What is Transfer Learning?

In traditional (machine) learning, we develop a model and train it on new data for every new task at hand. Transfer learning differs from this approach in that knowledge is transferred from one task to another. It is a useful approach when one is faced with the problem of too little available training data. Models that are pretrained for a similar problem can be used as a starting point for training new models. The pretrained models are referred to as base models.

In our example, a deep learning model trained on the ImageNet dataset can be used as the starting point for building a car model classifier. The main idea behind transfer learning for deep learning models is that the first layers of a network are used to extract important high-level features, which remain similar for the kind of data treated. The final layers (also known as the head) of the original network are replaced by a custom head suitable for the problem at hand. The weights in the head are initialized randomly, and the resulting network can be trained for the specific task.

There are various ways in which the base model can be treated during training. In the first step, its weights can be fixed. If the learning progress suggests the model not being flexible enough, certain layers or the entire base model can be “unfrozen” and thus made trainable. A further important aspect to note is that the input must be of the same dimensionality as the data on which the model was trained on – if the first layers of the base model are not modified.
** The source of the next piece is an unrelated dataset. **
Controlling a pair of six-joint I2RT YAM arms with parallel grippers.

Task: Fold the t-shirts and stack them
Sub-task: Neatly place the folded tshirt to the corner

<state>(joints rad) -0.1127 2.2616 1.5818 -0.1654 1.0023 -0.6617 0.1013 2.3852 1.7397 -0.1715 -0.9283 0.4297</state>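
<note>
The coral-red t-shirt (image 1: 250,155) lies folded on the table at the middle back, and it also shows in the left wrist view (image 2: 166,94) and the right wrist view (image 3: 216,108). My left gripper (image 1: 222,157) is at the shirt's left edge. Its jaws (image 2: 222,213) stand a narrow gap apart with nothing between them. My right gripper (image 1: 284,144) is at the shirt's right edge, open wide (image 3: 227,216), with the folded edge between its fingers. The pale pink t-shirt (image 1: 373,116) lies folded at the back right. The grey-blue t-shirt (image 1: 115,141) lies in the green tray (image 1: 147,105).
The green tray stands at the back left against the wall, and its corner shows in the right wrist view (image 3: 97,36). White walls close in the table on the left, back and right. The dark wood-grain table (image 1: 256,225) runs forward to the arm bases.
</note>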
Next, we will briefly introduce the ResNet, a popular and powerful CNN architecture for image data. Then, we will show how we used transfer learning with ResNet to do car model classification.

What is ResNet?

Training deep neural networks can quickly become challenging due to the so-called vanishing gradient problem. But what are vanishing gradients? Neural networks are commonly trained using back-propagation. This algorithm leverages the chain rule of calculus to derive gradients at deeper layers of the network by multiplying gradients from earlier layers. Since gradients get repeatedly multiplied in deep networks, they can quickly approach infinitesimally small values during back-propagation.
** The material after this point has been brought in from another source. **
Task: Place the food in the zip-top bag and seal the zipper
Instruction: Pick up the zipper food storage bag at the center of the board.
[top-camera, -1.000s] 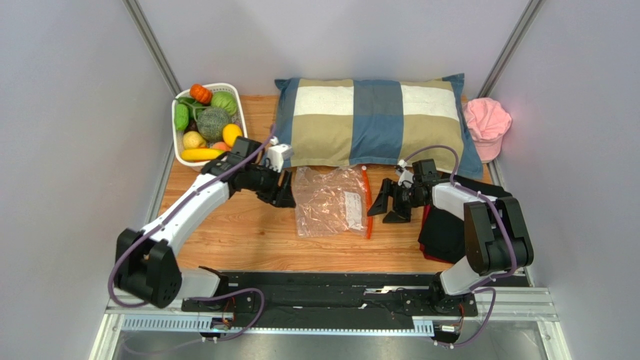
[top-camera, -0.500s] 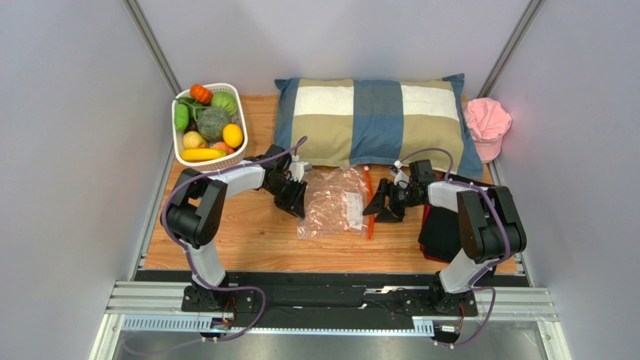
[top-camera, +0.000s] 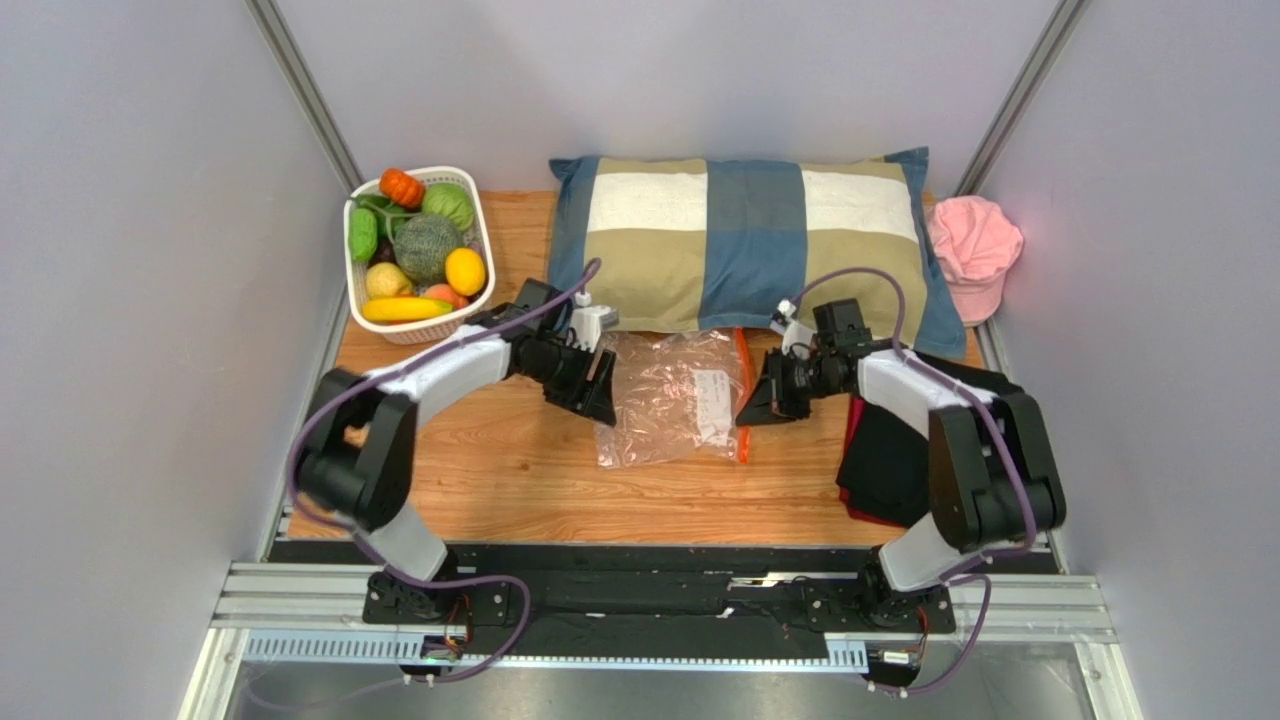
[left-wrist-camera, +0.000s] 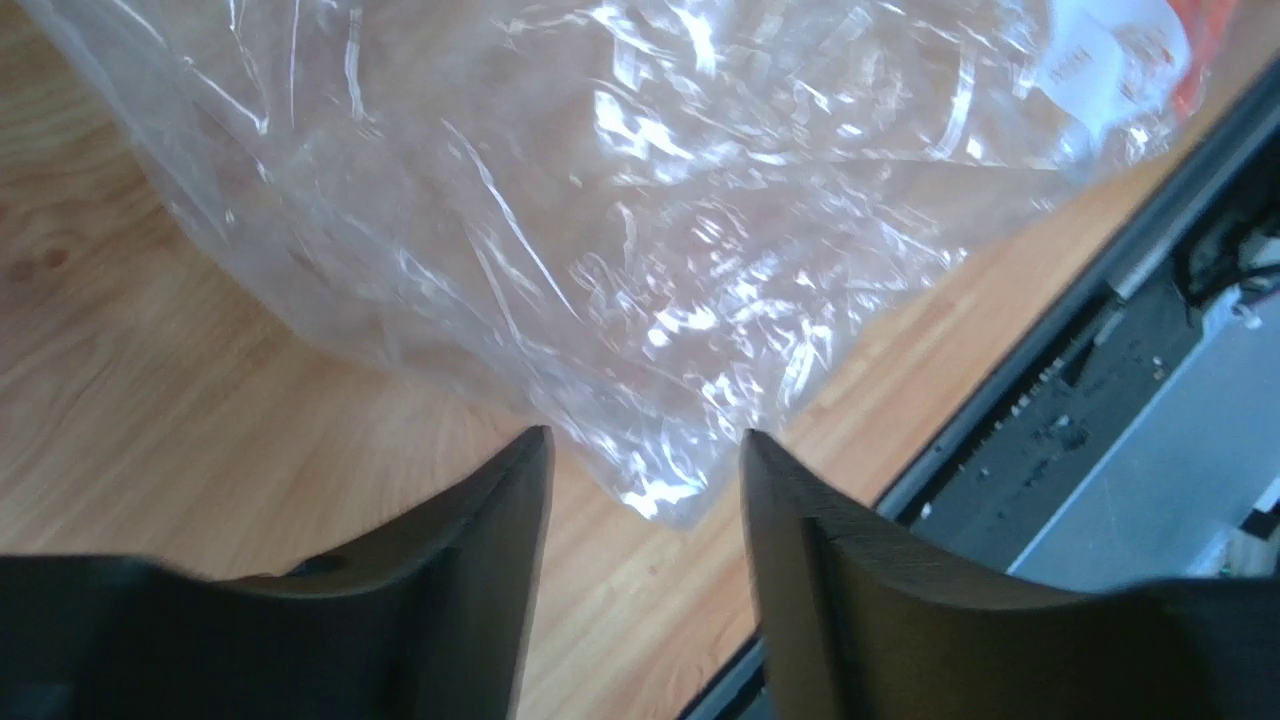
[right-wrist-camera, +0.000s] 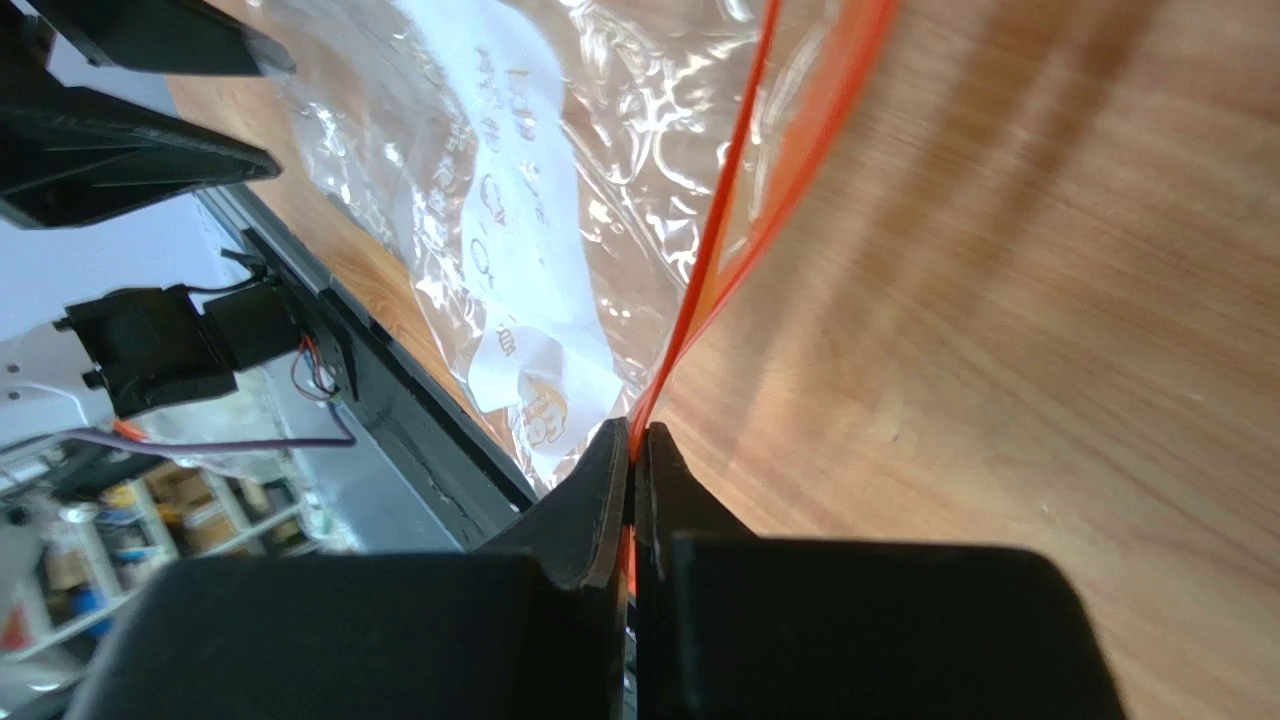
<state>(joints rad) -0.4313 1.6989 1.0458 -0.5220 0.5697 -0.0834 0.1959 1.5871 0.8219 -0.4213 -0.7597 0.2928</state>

ResNet is a CNN network that solves the vanishing gradient problem using so-called residual blocks (you find a good explanation of why they are called ‘residual’ here). The unmodified input is passed on to the next layer in the residual block by adding it to a layer’s output (see right figure). This modification makes sure that a better information flow from the input to the deeper layers is possible. The entire ResNet architecture is depicted in the right network in the left figure below. It is plotted alongside a plain CNN and the VGG-19 network, another standard CNN architecture.
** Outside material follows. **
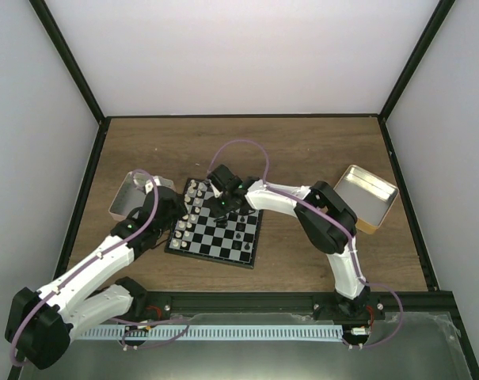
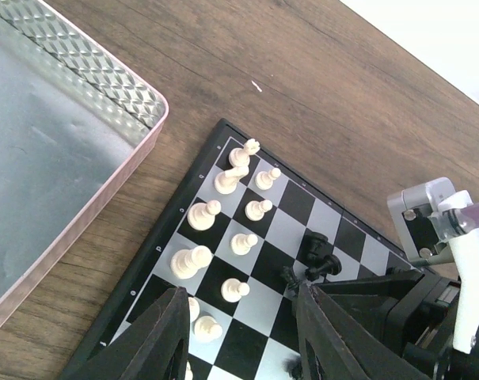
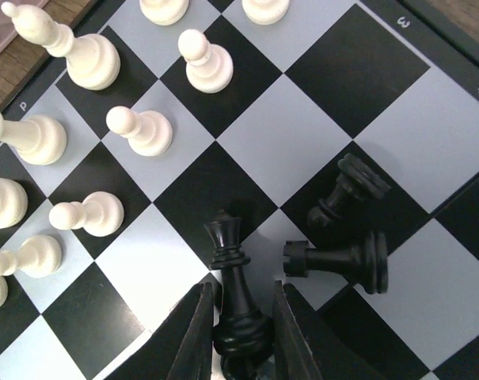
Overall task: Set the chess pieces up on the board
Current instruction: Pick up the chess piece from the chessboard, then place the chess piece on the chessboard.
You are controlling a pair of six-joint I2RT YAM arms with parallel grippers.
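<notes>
Your right tool [image 3: 241,305] is clenched on the base of a black piece [image 3: 233,261] over the board [image 1: 215,252]; you cannot tell whether the piece touches a square. In the right wrist view, two other black pieces [image 3: 342,261] lie toppled just at its 3 o'clock. In the top view the white pieces [image 1: 193,207] line the board's 9 o'clock edge in two rows. Your left tool [image 2: 241,299] hangs released above those rows, nothing between its fingers. The board sits mid-table [image 1: 302,150], with the pinkish tin [image 1: 128,198] near its 10 o'clock corner.
</notes>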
ResNet has proved to be a powerful network architecture for image classification problems. For example, an ensemble of ResNets with 152 layers won the ILSVRC 2015 image classification contest. Pretrained ResNet models of different sizes are available in the tensorflow.keras.application module, namely ResNet50, ResNet101, ResNet152 and their corresponding second versions (ResNet50V2, …). The number following the model name denotes the number of layers the networks have. The available weights are pretrained on the ImageNet dataset. The models were trained on large computing clusters using hardware accelerators for significant time periods. Transfer learning thus enables us to leverage these training results using the obtained weights as a starting point.

Classifying Car Models

As an illustrative example of how transfer learning can be applied, we treat the problem of classifying the car model given an image of the car. We will start by describing the dataset set we used and how we can filter out unwanted examples in the dataset. Next, we will go over how a data pipeline can be setup using tensorflow.data. In the second section, we will talk you through the model implementation and point out what aspects to be particularly careful about during training and prediction.

Data Preparation

We used the dataset described in this github repo, where you can also download the entire dataset. The author built a datascraper to scrape all car images from the car connection website. He explains that many images are from the interior of the cars. As they are not wanted in the dataset, they are filtered out based on pixel color. The dataset contains 64’467 jpg images, where the file names contain information on the car’s make, model, build year, etc. For a more detailed insight on the dataset, we recommend you consult the original github repo. Three sample images are shown below.

While checking through the data, we observed that the dataset still contained many unwanted images, e.g., pictures of wing mirrors, door handles, GPS panels, or lights. Examples of unwanted images can be seen below.

Thus, it is beneficial to additionally prefilter the data to clean out more of the unwanted images.

Filtering Unwanted Images Out of the Dataset

There are multiple possible approaches to filter non-car images out of the dataset:

Use a pretrained model
Train another model to classify car/no-car
Train a generative network on a car dataset and use the discriminator part of the network

We decided to pursue the first approach since it is the most direct one and outstanding pretrained models are easily available.

We chose the ResNet50V2 in the tensorflow.keras.applications module with the pretrained “imagenet” weights. In a first step, we must figure out the indices and classnames of the imagenet labels corresponding to car images.

# Class labels in imagenet corresponding to cars
CAR_IDX = [656, 627, 817, 511, 468, 751, 705, 757, 717, 734, 654, 675, 864, 609, 436]

CAR_CLASSES = ['minivan', 'limousine', 'sports_car', 'convertible', 'cab', 'racer', 'passenger_car', 'recreational_vehicle', 'pickup', 'police_van', 'minibus', 'moving_van', 'tow_truck', 'jeep', 'landrover', 'beach_wagon']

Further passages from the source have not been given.